§ What the task asks: Using the listing below, set down exactly the lines starting at the line that contains "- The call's" and ending at the line that contains "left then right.", both included, and no others.
** Data section follows **
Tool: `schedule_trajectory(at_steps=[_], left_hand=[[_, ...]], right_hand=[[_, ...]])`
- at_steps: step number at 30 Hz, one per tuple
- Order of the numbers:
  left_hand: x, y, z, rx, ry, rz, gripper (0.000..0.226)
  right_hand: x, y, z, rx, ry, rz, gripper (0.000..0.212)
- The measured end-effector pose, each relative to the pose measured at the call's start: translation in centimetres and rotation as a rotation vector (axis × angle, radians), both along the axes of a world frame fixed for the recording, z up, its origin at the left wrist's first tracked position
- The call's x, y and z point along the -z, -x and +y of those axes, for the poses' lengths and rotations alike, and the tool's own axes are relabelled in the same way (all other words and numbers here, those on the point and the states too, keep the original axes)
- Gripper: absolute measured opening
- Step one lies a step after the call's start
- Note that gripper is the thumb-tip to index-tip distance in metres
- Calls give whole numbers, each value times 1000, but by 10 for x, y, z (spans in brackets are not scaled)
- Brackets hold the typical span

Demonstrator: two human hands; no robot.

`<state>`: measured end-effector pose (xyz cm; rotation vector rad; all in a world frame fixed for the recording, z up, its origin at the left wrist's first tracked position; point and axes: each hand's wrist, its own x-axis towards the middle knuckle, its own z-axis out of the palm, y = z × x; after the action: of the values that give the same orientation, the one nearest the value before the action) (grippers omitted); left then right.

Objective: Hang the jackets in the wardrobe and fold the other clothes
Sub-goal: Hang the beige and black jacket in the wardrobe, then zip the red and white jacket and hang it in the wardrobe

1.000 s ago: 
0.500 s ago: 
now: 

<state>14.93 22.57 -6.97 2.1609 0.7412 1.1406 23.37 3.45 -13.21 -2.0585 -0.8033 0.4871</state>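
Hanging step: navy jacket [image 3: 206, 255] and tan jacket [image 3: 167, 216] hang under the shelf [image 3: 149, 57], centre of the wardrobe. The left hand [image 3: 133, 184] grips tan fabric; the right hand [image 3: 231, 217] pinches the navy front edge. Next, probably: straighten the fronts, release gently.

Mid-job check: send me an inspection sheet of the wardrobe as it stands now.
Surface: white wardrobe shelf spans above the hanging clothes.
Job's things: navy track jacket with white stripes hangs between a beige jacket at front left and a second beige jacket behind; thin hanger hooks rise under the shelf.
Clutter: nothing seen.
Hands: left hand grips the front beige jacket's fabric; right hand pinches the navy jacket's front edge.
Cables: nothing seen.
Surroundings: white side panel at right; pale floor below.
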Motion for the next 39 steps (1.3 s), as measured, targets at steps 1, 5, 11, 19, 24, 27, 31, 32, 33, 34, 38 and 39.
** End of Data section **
§ Answer to this task:
- The call's x, y and z point along the -z, -x and +y of those axes, for the poses' lengths and rotations alike, and the tool's own axes are relabelled in the same way (all other words and numbers here, those on the point and the states too, keep the original axes)
- Gripper: absolute measured opening
- Step one lies a step after the call's start
- Note that gripper is the thumb-tip to index-tip distance in metres
- Calls give whole numbers, each value times 1000, but by 10 for x, y, z (spans in brackets are not scaled)
- Brackets hold the typical span

Demonstrator: two human hands; no robot.

`<state>`: measured end-effector pose (xyz cm; rotation vector rad; all in a world frame fixed for the recording, z up, its origin at the left wrist's first tracked position; point and axes: each hand's wrist, its own x-axis towards the middle knuckle, its own z-axis out of the palm, y = z × x; after the action: of the values that give the same orientation, the one nearest the value before the action) (grippers omitted); left then right.

This concludes the response to the exercise.